We live in a society in which there are many different cultures and religions which we are familiar with in a way, perhaps, which no generation before has known.
Matthew’s Gospel tells us that our approach to other religions should not be hostility, but openness to the truth that they have received. As Christians our dialogue and co-operation will of course point to Christ as the true and complete revelation of God. Not to Christians, who don’t always transparently show God to the world, but to Christ. When we have got to know people of other faiths as friends and neighbours, when we have reached a relationship of deep mutual trust and respect, we can in all humility point away from ourselves and to Christ as the fulfilment of all human longing for God. He is the one who calls both us and our neighbours into that intimate and full relationship, the knowledge of the love of God made visible in a human life.
That is all well and good. But it is not all that this story of the visit of the Magi has to say. There is Herod, too. Matthew draws a sharp contrast between the response of the Magi to Jesus, and the response of Herod.
The Magi come in faith and trust to the one who has been revealed to them, so that they can bow down before him. Although they represent the accumulated faith and wisdom of thousands of years, there is no sense that they are at all defensive about that. There is no sense that they are trying to hang on to anything of their own. They surrender all to Christ, without fear, without resentment, because they find in him all that they truly desire and need.
Not so Herod. His response to Jesus is entirely one of fear. He can only see Jesus as a rival to himself, and indeed when the Magi say that they have come to seek the “King of the Jews” they are using the official title which the Romans had conferred on Herod himself.
We know from history that Herod was indeed ruthless, cruel and paranoid. He had three of his sons killed when he feared they were becoming rivals for his power. The emperor Augustus once joked that he would rather be Herod’s pig than his son, as Herod, observing the Jewish dietary laws, would never have slaughtered a pig. So the response of Herod as described in this story, and the massacre of the Innocents that follows, is entirely in character.

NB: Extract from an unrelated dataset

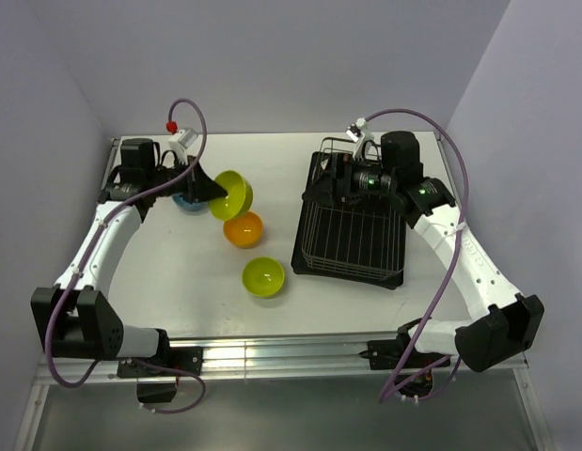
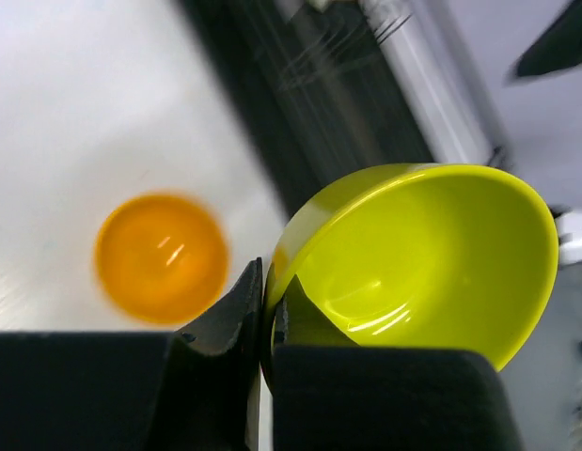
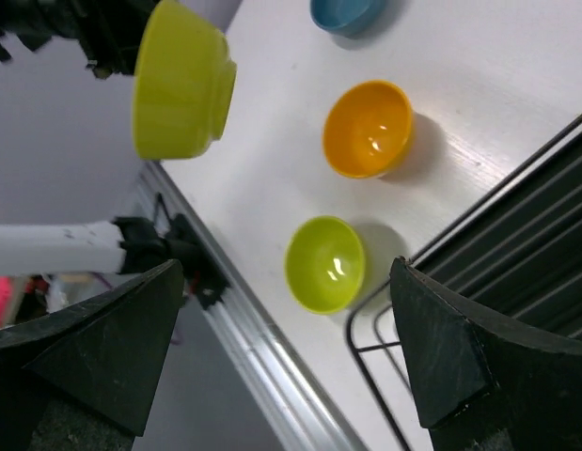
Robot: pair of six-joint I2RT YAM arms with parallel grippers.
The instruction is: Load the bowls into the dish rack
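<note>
The loading looks barely begun. The black wire dish rack (image 1: 352,244) on the right of the white desk (image 1: 178,282) shows no bowl in the part that can be seen, though its far end is hidden under the right gripper (image 1: 341,177).

One lime green round plastic bowl (image 1: 232,194) is lifted off the desk, left of the rack and well apart from it. The left gripper (image 1: 211,191) holds it by the rim, one finger inside and one outside, with the bowl tipped on its side and its glossy hollow facing the rack.

Three more bowls sit upright on the desk:
- an orange round plastic bowl (image 1: 243,228), just near of the held one
- a second lime green bowl (image 1: 263,276), nearer again
- a blue bowl (image 1: 187,203), partly hidden beneath the left gripper

No other bowls show in any view, so all of the carrying appears to be left to do.

The right gripper hovers over the far end of the rack with its fingers (image 3: 93,348) spread wide and nothing between them.
</note>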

And this is another of the themes of Matthew’s Gospel. People respond to Jesus either with acceptance or rejection. No-one’s response is ever neutral. And when people accept Jesus in faith, like the Magi, their response liberates them from fear and rivalry and violence. The God revealed in Jesus is love. He is entirely free from these dark forces, and if we turn to him in faith then he will liberate us from them as well. On the other hand those who reject the revelation of God in Jesus, like Herod, are left in the darkness and fear that gnaws in their own hearts.
So Jesus presents us with both the fulfilment of our longing for God, and with the crisis of choice, to accept him or reject him.

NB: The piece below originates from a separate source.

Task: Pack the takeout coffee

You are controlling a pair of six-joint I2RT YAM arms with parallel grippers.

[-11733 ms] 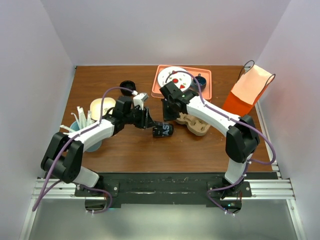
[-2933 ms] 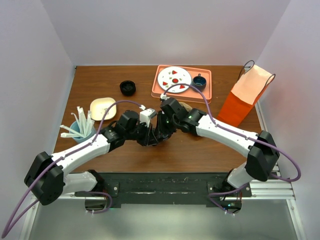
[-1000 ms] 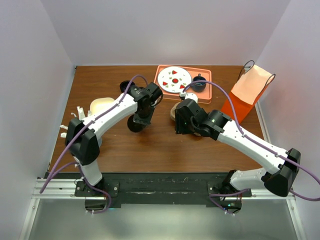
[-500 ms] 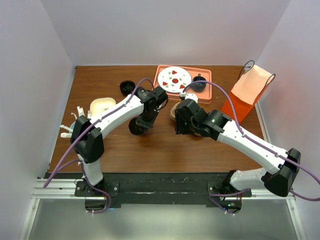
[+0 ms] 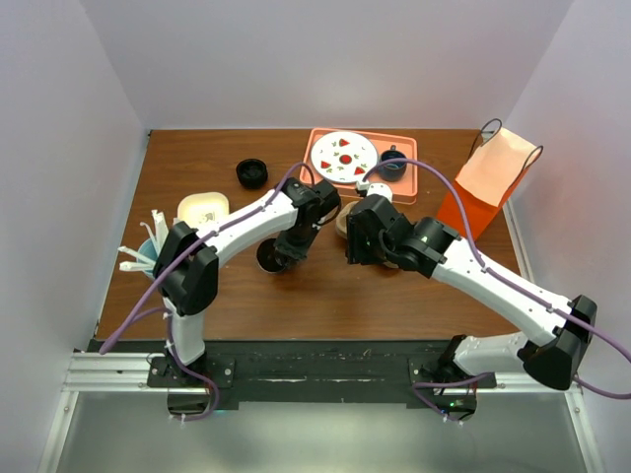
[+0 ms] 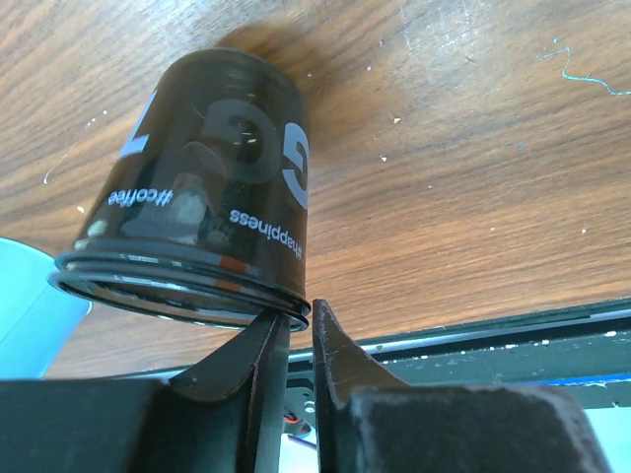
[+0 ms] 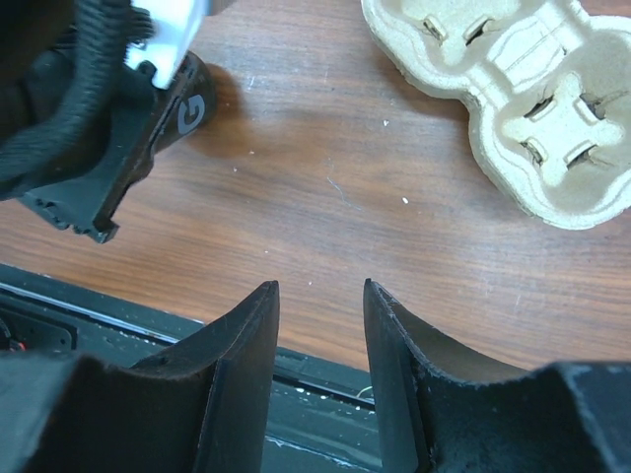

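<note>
The takeout coffee (image 5: 270,258) is a dark cup with white lettering, at the table's middle. My left gripper (image 5: 283,250) is shut on it. In the left wrist view the cup (image 6: 207,187) hangs bottom-down toward the wood. Its rim is pinched between my left gripper's (image 6: 299,315) nearly closed fingers. My right gripper (image 5: 353,246) is open and empty just right of the cup. In the right wrist view my right gripper (image 7: 320,288) hovers over bare wood. There the cup (image 7: 189,110) shows at upper left, mostly hidden by the left gripper.
A cardboard cup carrier (image 5: 343,219) (image 7: 523,118) lies behind my right gripper. A flat black disc (image 5: 252,173) sits at the back left. An orange tray (image 5: 406,177) holds a plate and a blue mug. An orange paper bag (image 5: 483,187) stands at right. A cream bowl (image 5: 202,209) and a light blue cup of straws (image 5: 148,251) are at left.
My left gripper has carried the cup slightly nearer and to the right, and the left forearm has swung right. The right arm has barely moved.
</note>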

We who are already disciples of Christ have made that choice in our baptismal promises, which we renew every year at Easter. But we also try to live according to those promises every day. Do you turn to Christ as Saviour? I turn to Christ. Do you submit to Christ as Lord? I submit to Christ. Do you come to Christ, the way, the truth and the life? I come to Christ.

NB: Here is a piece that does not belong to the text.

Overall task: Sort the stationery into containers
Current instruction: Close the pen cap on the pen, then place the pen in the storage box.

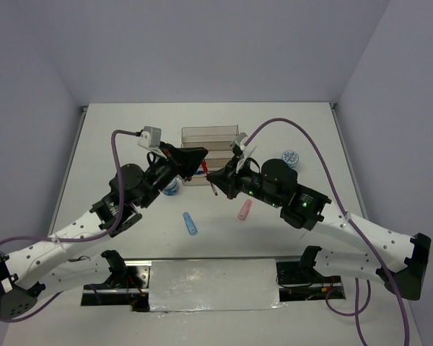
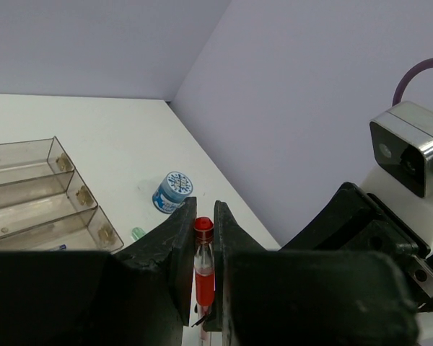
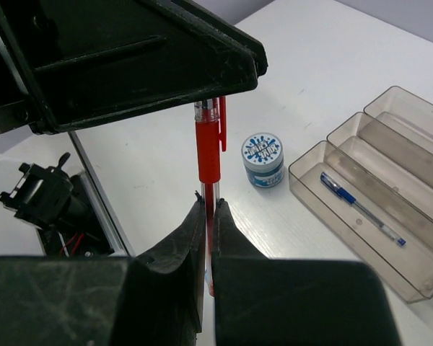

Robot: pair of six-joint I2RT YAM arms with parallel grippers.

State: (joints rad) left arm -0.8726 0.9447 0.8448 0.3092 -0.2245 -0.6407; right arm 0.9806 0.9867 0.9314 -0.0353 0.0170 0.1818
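Task barely begun: left claw (image 2: pixel 204 209) and right claw (image 3: pixel 208 205) both grip the red pen (image 3: pixel 208 144); one blue pen (image 3: pixel 361 209) lies in a tray (image 3: pixel 297 173); rolls (image 1: pixel 291 157) and sticks (image 1: pixel 245 210) lie unsorted on the worktop (image 1: pixel 130 137).

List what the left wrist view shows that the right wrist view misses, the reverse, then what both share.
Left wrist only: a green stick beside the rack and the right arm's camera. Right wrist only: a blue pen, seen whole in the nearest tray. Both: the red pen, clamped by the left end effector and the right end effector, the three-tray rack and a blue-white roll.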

At the beginning of this new year, let us give thanks that Christ has called us to be his disciples, to find in him the fulfilment of all our longings and needs. And let us renew our response of faith to follow him in the way of life and love, the way which liberates us from all darkness and violence and fear.
[1] There is also of course the story of the "Jewish false prophet named bar-Jesus", called "Elymas Magos" in Greek, Acts 13:6-12, but there is no reason to suppose that the author of Matthew knew of this.